Trey Smith
The US Supreme Court has a chance to do the people of America a big favor, perhaps atoning at last for its shameful betrayal of the electoral system in 2000 when a conservative majority stole the Florida, and national election, for George W. Bush, and for the liberal-led and equally shameful betrayal of fundamental property rights in the Kelo v New London case that, in 2005, upheld the public theft of private homes in Connecticut on behalf of a government-backed resort development. The court can atone for these betrayals by declaring the ramshackle, corrupt, hugely expensive and cynically misnamed Affordable Care Act to be unconstitutional.As you can see from the above snippet, Lindorff takes an unpopular position for a progressive. We've been told that, while Obamacare is far from perfect, everyone to the left-of-center should support and defend it, nonetheless. Obviously, Lindorff ignored the memo!
The act, pushed through a Democratic Congress by President Obama in 2010, is a disaster, a cobbled-together set of measures that was fatally corrupted by the insurance lobby and other parts of the nation’s medical-industrial complex, which leaves millions uninsured, continues to tether workers to their employers like indentured servants, and undermines the Medicare program, which should be the cornerstone of a real health reform.
By killing this monstrosity of political expedience and lobbyist strong-arming, the Supreme Court’s conservative wing could give us a good chance to finally move the country to a real national health reform which would reduce costs substantially, provide quality health care to all, and finally drive a stake through the heart of the health insurance industry, the real “vampire squid” of American capitalism which has been sucking money out of American’s wallets and driving many into bankruptcy for decades (family health crises are the major single cause of bankruptcies and homes foreclosures in the country).

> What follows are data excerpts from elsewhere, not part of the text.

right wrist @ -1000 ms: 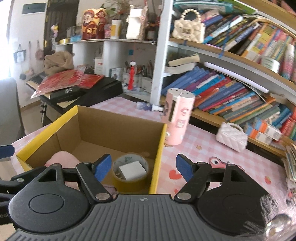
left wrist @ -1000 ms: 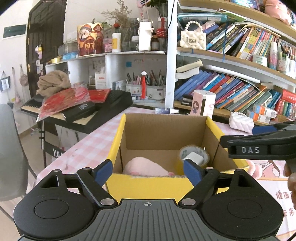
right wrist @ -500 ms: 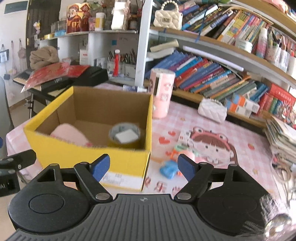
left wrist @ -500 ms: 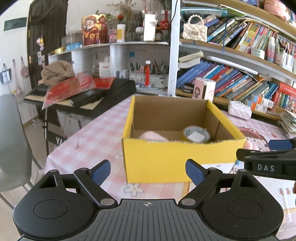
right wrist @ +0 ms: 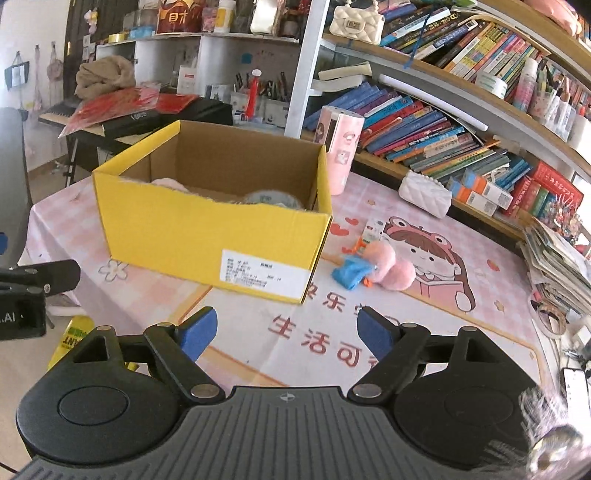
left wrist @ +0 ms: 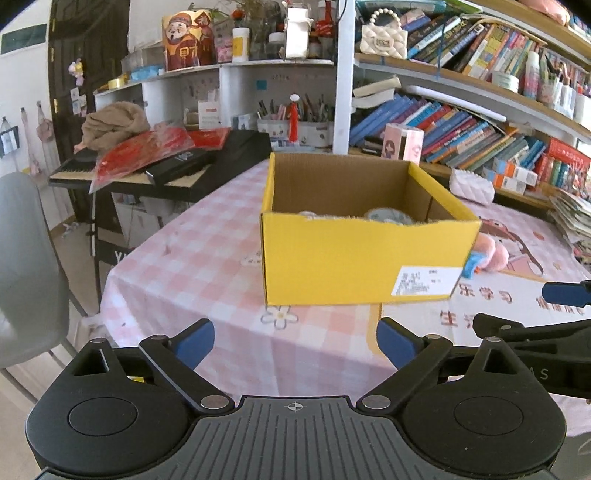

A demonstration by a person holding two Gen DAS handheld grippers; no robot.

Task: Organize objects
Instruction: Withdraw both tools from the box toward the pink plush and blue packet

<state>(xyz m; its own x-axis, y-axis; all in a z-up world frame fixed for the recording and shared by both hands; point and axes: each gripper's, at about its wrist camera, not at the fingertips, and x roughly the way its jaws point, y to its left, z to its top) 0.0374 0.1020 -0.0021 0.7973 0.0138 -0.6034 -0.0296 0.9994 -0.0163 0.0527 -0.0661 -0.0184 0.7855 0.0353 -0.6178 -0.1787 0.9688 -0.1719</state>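
Yellow box (right wrist: 207, 236) upright, mouth up, long axis roughly across the table; left gripper (left wrist: 295, 341) and right gripper (right wrist: 284, 332) both empty, jaws just widened.

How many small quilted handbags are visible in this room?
2. A cream handbag with a pearl handle sits on an upper bookshelf. A white handbag lies on the low shelf edge beside the table, behind the yellow box. Others may be hidden in the clutter.
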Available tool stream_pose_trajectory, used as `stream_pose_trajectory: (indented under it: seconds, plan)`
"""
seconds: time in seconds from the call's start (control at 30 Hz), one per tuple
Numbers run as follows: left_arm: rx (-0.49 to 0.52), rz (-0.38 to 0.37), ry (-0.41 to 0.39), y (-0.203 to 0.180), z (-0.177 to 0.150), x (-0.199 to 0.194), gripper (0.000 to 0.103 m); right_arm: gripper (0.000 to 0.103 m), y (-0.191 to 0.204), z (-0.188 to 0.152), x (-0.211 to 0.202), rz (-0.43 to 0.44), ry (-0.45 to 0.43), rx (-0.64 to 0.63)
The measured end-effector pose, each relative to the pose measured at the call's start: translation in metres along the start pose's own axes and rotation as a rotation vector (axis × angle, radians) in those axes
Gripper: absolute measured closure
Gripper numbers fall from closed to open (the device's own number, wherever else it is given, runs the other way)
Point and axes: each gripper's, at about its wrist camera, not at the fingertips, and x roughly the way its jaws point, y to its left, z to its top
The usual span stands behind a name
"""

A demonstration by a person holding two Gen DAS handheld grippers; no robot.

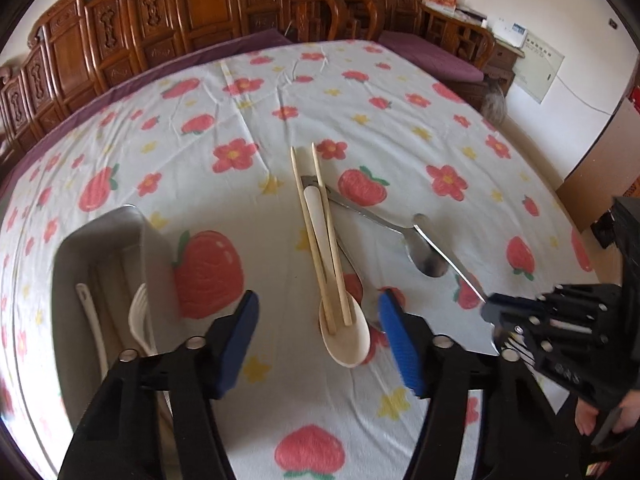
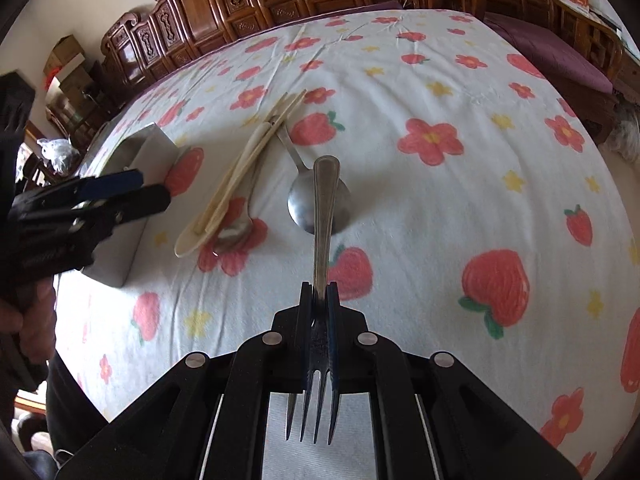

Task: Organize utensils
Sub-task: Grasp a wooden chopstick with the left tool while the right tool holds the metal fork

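Observation:
My left gripper (image 1: 320, 340) hangs open just above the table, its blue pads either side of the bowl of a white spoon (image 1: 346, 340) without touching it. Two wooden chopsticks (image 1: 320, 240) lie along that spoon, their tips in its bowl. A metal spoon (image 1: 424, 256) lies to the right, and a second one (image 2: 236, 232) peeks out beneath the white spoon. My right gripper (image 2: 320, 296) is shut on a metal fork (image 2: 326, 200), handle pointing forward and tines toward the camera. It appears in the left wrist view as the right gripper (image 1: 492, 312).
A grey metal tray (image 1: 132, 224) stands left of the pile, with a white spoon (image 1: 90, 320) and a white fork (image 1: 140, 316) inside. A flower-and-strawberry cloth (image 2: 440, 220) covers the table. Carved wooden furniture (image 1: 200, 12) lines the far side. A hand (image 1: 588, 420) grips the right tool.

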Motion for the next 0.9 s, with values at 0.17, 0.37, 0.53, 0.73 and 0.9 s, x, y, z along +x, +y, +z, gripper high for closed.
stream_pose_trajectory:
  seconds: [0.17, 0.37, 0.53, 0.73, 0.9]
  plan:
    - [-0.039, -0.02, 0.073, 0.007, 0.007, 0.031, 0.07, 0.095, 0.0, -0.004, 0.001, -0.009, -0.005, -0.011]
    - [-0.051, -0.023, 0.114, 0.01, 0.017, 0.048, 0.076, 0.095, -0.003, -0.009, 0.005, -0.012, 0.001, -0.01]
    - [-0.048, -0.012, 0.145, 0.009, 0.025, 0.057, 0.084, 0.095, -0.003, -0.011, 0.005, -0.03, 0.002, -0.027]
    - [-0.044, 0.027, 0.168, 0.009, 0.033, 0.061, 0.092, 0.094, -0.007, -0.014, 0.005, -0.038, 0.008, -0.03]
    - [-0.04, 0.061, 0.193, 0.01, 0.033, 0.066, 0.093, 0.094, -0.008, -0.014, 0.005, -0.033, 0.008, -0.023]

How can it be a good thing to kill a program that at least eliminates things like the denial of insurance coverage because of “pre-existing conditions,” or the throwing people off of coverage when they get seriously sick?
Because these reforms have come at the cost of keeping the insurance industry central to the whole health financing process, when all it is in reality is a blood-sucking middleman that makes its money by figuring out ways to deny care to those it is supposedly “covering.”
By killing the whole “Obamacare” law, the court will throw the system back into crisis mode, forcing the public and the political system to finally consider the only real answer: expansion of the Medicare program to cover everyone.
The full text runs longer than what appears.